__Work to complete__:
Please restate, exactly as written, the lines running from the beginning of the material through the line that has "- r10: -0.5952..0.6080" in it.

__Data excerpt__:
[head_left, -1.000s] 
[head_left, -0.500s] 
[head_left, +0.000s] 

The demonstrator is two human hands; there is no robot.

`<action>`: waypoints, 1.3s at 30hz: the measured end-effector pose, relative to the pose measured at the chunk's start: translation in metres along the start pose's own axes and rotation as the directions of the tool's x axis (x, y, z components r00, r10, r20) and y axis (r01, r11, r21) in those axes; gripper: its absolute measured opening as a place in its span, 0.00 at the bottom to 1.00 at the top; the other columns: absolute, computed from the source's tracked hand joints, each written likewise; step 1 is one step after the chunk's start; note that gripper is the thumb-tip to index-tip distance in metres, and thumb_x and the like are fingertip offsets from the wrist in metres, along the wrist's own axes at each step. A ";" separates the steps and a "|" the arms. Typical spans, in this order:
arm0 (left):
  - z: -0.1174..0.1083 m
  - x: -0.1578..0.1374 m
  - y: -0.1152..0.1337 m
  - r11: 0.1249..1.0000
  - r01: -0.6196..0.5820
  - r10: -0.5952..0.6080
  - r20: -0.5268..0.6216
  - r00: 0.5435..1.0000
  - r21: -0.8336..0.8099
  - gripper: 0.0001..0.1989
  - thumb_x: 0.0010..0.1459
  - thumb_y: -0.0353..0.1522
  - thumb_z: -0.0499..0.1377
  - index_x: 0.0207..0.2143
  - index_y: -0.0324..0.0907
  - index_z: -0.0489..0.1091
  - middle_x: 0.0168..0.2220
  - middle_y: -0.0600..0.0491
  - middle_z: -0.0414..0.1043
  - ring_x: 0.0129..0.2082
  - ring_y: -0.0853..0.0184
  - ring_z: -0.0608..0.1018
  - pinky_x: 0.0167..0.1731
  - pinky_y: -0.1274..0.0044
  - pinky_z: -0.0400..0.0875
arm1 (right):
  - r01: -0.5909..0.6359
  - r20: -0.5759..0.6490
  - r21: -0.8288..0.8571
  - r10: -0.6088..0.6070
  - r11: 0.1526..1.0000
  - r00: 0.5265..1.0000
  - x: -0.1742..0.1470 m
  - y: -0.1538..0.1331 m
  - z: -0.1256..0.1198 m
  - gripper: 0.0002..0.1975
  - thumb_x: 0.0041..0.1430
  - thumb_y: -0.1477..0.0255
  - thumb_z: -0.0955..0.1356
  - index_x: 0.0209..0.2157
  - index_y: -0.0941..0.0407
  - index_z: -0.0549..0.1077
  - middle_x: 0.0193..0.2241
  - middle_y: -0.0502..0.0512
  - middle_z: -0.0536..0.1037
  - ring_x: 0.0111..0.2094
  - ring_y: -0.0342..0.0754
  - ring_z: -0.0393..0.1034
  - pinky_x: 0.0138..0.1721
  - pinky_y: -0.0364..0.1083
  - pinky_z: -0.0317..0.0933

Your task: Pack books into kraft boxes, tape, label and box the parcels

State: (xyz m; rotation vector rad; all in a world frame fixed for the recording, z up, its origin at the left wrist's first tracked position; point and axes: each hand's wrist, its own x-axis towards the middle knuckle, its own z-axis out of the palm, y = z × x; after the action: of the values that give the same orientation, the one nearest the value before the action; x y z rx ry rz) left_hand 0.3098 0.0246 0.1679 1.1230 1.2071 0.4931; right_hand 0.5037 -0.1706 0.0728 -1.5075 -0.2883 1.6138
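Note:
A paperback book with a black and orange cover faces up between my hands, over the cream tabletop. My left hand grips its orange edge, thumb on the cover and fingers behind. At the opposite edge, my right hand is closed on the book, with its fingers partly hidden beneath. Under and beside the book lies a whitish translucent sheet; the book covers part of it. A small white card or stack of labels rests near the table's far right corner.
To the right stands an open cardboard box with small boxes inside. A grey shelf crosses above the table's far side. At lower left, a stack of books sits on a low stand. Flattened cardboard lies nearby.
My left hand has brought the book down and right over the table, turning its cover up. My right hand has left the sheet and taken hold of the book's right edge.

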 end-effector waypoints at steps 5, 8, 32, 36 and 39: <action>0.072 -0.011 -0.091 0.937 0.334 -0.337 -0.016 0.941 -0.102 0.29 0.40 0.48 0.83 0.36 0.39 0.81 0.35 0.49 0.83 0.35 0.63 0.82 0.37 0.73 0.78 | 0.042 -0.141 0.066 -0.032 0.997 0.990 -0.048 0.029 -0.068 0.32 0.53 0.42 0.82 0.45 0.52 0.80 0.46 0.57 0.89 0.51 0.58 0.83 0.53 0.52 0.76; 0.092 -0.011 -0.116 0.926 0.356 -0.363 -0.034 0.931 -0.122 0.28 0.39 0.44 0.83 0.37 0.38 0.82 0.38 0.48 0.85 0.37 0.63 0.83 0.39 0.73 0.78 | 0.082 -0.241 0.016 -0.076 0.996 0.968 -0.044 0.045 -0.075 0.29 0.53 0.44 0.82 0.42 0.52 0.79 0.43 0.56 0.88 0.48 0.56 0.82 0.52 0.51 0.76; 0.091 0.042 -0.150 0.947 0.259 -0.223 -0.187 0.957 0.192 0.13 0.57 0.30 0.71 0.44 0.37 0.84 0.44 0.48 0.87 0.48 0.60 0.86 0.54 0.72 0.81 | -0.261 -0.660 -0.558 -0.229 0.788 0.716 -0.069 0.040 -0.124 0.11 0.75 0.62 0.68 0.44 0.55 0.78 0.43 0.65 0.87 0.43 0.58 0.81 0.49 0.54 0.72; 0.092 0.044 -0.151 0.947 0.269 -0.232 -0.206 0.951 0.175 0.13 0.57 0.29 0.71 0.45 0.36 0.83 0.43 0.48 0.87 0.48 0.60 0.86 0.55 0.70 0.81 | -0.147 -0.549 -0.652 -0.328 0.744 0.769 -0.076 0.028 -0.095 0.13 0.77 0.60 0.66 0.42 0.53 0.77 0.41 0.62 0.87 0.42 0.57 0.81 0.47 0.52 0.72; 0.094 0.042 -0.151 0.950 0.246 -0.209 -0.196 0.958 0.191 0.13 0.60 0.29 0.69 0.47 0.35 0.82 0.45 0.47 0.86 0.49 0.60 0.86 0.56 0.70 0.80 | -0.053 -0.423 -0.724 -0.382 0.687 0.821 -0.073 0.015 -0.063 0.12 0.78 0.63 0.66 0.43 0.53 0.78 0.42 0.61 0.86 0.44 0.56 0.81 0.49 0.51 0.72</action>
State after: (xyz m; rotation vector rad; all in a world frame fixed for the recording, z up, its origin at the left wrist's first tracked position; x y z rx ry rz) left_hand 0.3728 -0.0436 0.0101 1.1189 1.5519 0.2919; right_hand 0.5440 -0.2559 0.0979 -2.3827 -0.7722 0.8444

__Solution__:
[head_left, -1.000s] 
[head_left, -0.500s] 
[head_left, +0.000s] 

The demonstrator is two human hands; there is no robot.

`<action>`: waypoints, 1.3s at 30hz: the measured end-effector pose, relative to the pose measured at the chunk's start: translation in metres along the start pose's own axes and rotation as the directions of the tool's x axis (x, y, z components r00, r10, r20) and y axis (r01, r11, r21) in those axes; gripper: its absolute measured opening as a place in its span, 0.00 at the bottom to 1.00 at the top; the other columns: absolute, computed from the source's tracked hand joints, each written likewise; step 1 is one step after the chunk's start; note that gripper is the thumb-tip to index-tip distance in metres, and thumb_x and the like are fingertip offsets from the wrist in metres, along the wrist's own axes at each step. A ";" separates the steps and a "|" the arms. Typical spans, in this order:
arm0 (left):
  - z: -0.1174..0.1083 m
  - x: -0.1578..0.1374 m
  - y: -0.1152..0.1337 m
  - r11: 0.1249..1.0000
  - r01: -0.6196..0.5820
  - r10: -0.5952..0.6080

The answer has now been finished.